• Required action: Below are lines of data, and only some are wanted. Please repeat exactly those from the line that has "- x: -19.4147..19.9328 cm" through the line that has "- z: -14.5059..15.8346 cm".

• Data excerpts:
::::::::::
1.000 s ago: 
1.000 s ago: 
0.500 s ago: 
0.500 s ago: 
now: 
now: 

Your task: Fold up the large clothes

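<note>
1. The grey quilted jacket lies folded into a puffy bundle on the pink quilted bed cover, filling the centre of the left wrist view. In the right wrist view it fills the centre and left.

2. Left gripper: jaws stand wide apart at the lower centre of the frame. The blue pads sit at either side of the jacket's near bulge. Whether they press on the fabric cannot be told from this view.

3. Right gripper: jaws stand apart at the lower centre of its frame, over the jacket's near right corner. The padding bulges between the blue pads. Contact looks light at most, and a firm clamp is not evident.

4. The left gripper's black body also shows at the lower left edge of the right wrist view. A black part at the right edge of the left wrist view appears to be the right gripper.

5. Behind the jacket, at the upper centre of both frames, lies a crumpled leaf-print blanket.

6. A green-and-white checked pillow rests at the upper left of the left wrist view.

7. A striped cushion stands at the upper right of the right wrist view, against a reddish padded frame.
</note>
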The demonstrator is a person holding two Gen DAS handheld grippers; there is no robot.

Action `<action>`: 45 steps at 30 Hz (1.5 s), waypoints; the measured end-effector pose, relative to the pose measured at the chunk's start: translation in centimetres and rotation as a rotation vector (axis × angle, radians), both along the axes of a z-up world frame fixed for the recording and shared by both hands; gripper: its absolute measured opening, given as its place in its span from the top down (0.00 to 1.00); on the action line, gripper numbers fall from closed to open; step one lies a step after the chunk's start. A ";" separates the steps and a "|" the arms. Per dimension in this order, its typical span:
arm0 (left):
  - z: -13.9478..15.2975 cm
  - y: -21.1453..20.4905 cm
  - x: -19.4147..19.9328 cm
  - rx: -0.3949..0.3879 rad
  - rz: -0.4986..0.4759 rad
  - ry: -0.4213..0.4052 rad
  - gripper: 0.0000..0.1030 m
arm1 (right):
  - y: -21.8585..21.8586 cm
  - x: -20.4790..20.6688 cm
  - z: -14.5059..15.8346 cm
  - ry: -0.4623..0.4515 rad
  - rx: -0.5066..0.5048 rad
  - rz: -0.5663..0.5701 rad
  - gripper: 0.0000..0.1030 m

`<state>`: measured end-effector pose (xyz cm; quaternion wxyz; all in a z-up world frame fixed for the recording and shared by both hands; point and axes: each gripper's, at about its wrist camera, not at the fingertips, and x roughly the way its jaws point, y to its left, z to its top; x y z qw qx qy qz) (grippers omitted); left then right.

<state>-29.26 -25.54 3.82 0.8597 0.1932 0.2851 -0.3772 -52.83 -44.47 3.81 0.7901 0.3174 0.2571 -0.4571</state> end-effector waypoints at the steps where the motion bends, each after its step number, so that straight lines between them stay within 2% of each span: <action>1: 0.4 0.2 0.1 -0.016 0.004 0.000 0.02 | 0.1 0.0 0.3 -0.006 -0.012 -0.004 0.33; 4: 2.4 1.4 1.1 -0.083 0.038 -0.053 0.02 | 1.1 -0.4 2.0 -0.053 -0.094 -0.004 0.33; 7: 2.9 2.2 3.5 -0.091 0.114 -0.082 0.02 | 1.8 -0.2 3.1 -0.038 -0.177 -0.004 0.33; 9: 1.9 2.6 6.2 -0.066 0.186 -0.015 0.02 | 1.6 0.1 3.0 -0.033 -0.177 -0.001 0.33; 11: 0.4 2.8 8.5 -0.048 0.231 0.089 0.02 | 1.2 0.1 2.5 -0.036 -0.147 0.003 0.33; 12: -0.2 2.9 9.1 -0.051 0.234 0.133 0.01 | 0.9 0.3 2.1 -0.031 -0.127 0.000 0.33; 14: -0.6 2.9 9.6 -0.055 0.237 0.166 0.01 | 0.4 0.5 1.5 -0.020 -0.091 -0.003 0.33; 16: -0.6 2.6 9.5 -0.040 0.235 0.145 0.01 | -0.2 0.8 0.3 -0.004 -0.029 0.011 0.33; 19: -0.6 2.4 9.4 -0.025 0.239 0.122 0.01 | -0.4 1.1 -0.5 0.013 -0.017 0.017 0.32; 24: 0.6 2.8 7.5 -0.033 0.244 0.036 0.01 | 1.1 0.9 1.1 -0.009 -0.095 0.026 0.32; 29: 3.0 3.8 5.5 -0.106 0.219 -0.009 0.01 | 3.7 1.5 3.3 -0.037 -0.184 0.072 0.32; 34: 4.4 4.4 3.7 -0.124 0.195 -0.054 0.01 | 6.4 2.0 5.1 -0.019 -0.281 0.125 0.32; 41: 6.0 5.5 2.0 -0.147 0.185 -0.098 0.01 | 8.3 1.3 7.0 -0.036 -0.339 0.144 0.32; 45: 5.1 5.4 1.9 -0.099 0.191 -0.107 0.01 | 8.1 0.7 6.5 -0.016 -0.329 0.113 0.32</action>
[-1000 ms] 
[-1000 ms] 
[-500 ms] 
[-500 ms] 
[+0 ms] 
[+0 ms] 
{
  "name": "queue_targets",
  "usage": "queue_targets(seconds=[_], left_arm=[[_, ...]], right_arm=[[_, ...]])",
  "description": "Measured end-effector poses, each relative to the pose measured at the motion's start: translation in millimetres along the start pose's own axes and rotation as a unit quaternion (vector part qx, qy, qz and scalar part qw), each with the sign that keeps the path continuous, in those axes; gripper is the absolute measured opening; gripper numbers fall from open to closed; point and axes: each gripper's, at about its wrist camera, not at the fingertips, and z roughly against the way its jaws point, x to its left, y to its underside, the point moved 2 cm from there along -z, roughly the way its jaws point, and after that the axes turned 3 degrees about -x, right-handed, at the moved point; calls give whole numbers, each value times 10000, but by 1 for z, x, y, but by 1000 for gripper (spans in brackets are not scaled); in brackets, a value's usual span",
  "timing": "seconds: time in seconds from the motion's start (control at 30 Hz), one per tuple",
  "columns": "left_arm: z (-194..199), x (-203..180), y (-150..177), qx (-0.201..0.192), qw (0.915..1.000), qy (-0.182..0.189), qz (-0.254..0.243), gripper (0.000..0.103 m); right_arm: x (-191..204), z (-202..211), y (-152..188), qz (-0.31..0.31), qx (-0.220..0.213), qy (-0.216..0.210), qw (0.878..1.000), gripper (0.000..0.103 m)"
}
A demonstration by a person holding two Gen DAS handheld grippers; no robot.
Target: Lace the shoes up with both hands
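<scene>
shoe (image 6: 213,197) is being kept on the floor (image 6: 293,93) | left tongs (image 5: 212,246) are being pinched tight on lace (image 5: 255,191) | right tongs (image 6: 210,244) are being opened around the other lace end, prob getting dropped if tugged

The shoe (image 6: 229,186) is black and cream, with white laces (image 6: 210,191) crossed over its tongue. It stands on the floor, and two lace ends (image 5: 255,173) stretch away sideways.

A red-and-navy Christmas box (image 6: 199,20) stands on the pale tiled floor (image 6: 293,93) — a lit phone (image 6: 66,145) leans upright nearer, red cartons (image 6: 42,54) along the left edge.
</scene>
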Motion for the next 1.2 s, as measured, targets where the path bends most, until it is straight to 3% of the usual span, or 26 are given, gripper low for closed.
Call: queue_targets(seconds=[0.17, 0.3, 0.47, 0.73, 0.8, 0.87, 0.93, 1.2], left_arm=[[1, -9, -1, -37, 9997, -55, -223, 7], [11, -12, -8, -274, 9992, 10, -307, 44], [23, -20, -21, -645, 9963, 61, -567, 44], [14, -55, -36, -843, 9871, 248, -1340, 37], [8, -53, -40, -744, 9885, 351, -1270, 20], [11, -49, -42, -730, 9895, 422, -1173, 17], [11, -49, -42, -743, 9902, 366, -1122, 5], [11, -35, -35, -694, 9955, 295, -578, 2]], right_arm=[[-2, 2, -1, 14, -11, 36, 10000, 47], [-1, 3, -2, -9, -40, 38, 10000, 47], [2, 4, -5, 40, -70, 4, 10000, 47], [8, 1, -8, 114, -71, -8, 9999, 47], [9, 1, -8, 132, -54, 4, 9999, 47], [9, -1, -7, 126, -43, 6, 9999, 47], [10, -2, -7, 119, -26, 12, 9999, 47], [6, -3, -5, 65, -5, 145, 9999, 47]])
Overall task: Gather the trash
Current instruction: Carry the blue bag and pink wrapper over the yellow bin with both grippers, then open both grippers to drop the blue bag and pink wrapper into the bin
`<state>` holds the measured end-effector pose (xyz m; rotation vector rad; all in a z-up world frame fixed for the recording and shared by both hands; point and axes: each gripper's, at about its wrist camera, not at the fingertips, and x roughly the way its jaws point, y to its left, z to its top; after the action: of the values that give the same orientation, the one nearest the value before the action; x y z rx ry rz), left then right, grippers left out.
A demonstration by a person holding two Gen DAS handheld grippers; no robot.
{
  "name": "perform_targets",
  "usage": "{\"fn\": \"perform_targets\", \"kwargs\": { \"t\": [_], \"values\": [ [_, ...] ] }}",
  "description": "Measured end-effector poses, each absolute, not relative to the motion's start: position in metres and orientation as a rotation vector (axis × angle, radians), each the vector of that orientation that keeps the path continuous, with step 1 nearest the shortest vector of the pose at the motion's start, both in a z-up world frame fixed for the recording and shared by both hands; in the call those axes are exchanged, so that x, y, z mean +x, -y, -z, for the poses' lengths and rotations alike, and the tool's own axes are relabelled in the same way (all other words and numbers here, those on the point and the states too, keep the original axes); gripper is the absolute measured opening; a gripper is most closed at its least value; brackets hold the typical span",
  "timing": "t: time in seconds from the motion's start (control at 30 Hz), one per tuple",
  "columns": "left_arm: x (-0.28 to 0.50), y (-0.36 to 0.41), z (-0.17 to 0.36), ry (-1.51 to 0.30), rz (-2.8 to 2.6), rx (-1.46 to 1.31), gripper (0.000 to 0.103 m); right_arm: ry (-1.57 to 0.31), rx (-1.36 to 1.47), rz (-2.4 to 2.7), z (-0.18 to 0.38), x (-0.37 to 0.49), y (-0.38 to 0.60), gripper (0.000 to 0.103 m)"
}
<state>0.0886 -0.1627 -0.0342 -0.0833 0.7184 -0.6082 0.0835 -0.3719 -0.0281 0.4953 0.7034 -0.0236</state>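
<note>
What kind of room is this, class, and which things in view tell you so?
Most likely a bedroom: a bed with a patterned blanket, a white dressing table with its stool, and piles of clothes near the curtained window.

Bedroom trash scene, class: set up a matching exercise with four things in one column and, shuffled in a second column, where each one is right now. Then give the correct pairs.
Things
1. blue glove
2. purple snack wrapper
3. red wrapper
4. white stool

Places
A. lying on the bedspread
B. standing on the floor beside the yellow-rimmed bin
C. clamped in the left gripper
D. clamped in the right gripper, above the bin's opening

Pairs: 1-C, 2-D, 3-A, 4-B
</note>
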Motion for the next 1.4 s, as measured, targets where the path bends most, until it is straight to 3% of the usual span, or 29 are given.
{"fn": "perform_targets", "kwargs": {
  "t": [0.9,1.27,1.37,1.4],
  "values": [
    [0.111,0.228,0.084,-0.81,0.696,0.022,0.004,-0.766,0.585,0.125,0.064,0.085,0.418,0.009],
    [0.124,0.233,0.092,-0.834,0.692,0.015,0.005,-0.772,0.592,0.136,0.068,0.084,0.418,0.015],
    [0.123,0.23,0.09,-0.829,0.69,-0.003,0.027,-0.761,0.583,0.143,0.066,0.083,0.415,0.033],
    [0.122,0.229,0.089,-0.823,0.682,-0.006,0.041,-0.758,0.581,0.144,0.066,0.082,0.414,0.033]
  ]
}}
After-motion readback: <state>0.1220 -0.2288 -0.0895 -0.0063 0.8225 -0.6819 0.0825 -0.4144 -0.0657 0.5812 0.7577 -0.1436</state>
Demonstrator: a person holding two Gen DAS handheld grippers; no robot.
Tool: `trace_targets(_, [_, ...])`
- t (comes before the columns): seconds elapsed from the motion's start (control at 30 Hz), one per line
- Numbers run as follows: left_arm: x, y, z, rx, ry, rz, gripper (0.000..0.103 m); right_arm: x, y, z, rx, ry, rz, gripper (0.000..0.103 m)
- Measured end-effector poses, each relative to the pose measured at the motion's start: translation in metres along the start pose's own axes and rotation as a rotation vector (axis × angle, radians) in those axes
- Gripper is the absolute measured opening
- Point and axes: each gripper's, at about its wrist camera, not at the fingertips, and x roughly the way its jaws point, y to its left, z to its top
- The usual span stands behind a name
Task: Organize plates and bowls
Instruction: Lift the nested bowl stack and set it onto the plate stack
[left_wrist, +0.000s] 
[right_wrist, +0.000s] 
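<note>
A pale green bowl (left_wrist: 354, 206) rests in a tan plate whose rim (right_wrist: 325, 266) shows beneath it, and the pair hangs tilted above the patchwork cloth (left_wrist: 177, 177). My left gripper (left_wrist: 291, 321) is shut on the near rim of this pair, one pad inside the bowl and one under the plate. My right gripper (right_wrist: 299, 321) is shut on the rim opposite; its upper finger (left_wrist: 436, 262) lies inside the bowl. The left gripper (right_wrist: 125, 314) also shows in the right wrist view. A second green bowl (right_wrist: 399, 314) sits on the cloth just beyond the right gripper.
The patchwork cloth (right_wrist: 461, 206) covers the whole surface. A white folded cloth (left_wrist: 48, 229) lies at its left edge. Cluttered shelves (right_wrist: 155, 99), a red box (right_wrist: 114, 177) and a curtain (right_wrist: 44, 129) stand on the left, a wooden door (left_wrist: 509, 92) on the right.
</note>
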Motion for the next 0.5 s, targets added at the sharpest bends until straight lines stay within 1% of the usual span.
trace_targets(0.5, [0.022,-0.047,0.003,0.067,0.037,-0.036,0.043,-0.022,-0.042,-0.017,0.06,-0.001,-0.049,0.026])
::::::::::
• Your response:
  - x: -19.4147..19.9328 cm
  - rx: -0.3949..0.3879 rad
  - rz: -0.4986..0.4759 rad
  - ry: -0.4213..0.4052 rad
  - gripper: 0.0000..0.1030 m
arm1 (right):
  - y: -21.8585..21.8586 cm
  - x: -20.4790..20.6688 cm
  - z: -14.5059..15.8346 cm

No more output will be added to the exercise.